世界は変わる
夕日が落ちた部屋の中で、彼女はじっと考えていた。
明日のことを考えていた。
きっと明日も楽しいはずだって思うけれど。
暗さが増していく部屋にいて、なんだか心も沈んでいく気がしていた。
人の心は思い通りにならない。そして変わりやすい。
それは今までに何度も経験してきた。
分かっているよ、とひとり呟く。
何よりも虚しく思うのは、清くいようとすればこの世の人々とすれ違っていく。
自分がいつも正しいことを示したいわけではない。
何もしていなくても、おとなしくしていても、存在を疎まれることが辛かった。
だけれど、彼女は汚濁にまみれる強さも持たなかった。潔癖だったのだ。
他人を批判する烈しさは持たない彼女は、じっとこらえていた。
どんな時も、うまくいく方法を考えていた。そして実行に移していた。
人は変化を好まない。そして楽をしたがる存在だ。
彼女はよく疎まれた。きっと眩しくて、周りを刺激しすぎたのだ。目立たないようにしていても、なぜだか人目を引いた。目が離せなかった。

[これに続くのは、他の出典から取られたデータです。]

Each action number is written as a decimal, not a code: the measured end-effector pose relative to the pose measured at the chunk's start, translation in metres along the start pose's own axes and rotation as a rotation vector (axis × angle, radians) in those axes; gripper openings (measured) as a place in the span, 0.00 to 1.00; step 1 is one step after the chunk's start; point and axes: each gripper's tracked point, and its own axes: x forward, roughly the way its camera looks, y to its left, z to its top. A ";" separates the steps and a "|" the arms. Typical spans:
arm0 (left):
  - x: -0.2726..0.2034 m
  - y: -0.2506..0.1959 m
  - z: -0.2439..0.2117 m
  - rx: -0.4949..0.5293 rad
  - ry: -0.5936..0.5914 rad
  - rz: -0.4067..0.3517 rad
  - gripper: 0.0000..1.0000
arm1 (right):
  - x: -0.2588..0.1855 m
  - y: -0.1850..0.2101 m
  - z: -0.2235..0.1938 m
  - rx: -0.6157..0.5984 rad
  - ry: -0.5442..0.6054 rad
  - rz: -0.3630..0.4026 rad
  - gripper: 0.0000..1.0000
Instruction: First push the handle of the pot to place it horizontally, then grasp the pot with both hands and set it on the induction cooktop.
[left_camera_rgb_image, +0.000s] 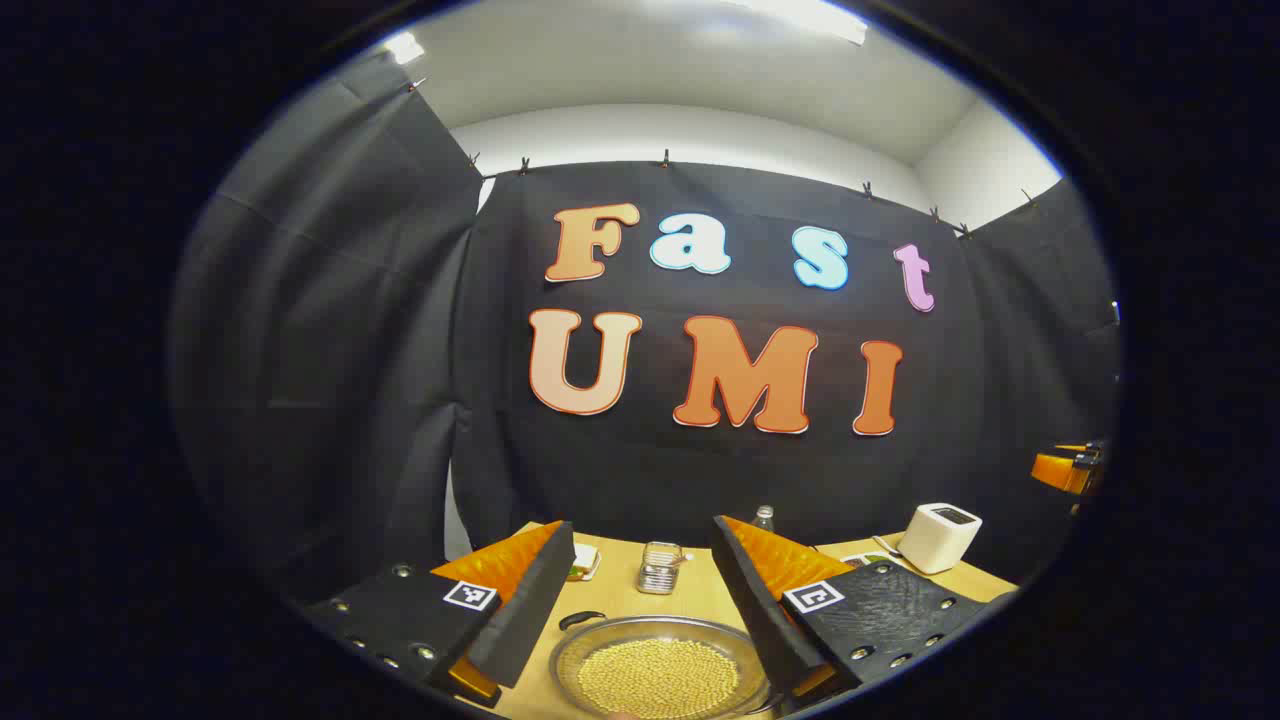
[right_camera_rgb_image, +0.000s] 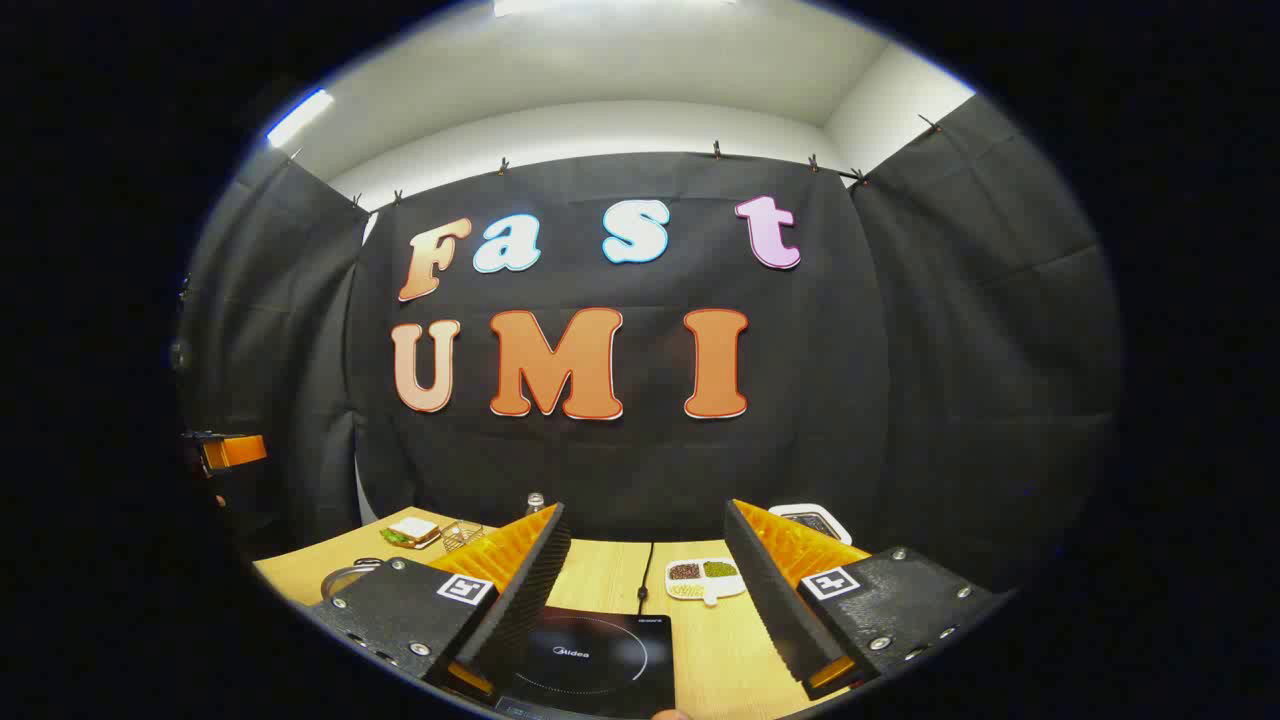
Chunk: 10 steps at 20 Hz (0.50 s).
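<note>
A shallow metal pot (left_camera_rgb_image: 660, 672) holding yellow grains sits on the wooden table, low between the fingers of my left gripper (left_camera_rgb_image: 643, 530), which is open and holds nothing. A dark handle (left_camera_rgb_image: 581, 619) curves off the pot's far-left rim. In the right gripper view the black induction cooktop (right_camera_rgb_image: 592, 655) lies on the table just beneath my right gripper (right_camera_rgb_image: 646, 510), also open with nothing in it. Part of the pot's rim (right_camera_rgb_image: 345, 577) peeks out to the left of that gripper's left finger. Each gripper appears small at the edge of the other's view.
Behind the pot stand a small metal basket (left_camera_rgb_image: 660, 567), a sandwich on a plate (left_camera_rgb_image: 585, 560), a bottle (left_camera_rgb_image: 763, 517) and a white box-shaped appliance (left_camera_rgb_image: 940, 537). A white dish of beans (right_camera_rgb_image: 705, 578) and the cooktop's cable (right_camera_rgb_image: 645, 575) lie behind the cooktop.
</note>
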 end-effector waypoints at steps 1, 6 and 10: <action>-0.002 -0.005 -0.002 0.000 0.002 -0.008 0.88 | 0.001 -0.004 -0.001 0.009 0.006 -0.002 0.96; -0.001 -0.005 -0.010 0.010 0.008 -0.007 0.88 | -0.004 -0.017 0.003 -0.004 0.010 -0.032 0.96; -0.004 -0.006 -0.015 0.007 0.019 -0.015 0.88 | -0.012 -0.022 0.008 -0.013 0.002 -0.040 0.96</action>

川辺に咲く名もない花のようで、キラキラとお日さまに照らされているような輝きがあった。
彼女は辛抱強かった。殻に閉じこもりながら、じっと耐え忍んでいた。
もう飛べなくなったと泣いた。無気力になる日もあった。周りの全てがまるで敵になったような。そういう日を超えて、ある日気づいた。
周りの意見は、儚い桜みたいに散りゆくもので、いつしか季節が移り変わっていくように。
もう新緑のさざなみが目の前に広がっている。全ては変わってしまった。
ああ幻想の中にいたのだと、彼女は理解した。
もうすっかり夜が来て、また明日のことを考えていた。
朝は来るから、世界は変わるから。
彼女はふさいだ心に手をあてて、新緑の鮮やかさとざあざあと揺れる音を思いだした。
怯えることはない。どんな命も、お日さまの光に包まれている。
大きな存在に愛されている。
明日は今日より優しくなれるような気がする、と彼女はつぶやき、かすかに微笑んでいた。
彼女の背中で、青白く美しい蝶がひらりと止まった。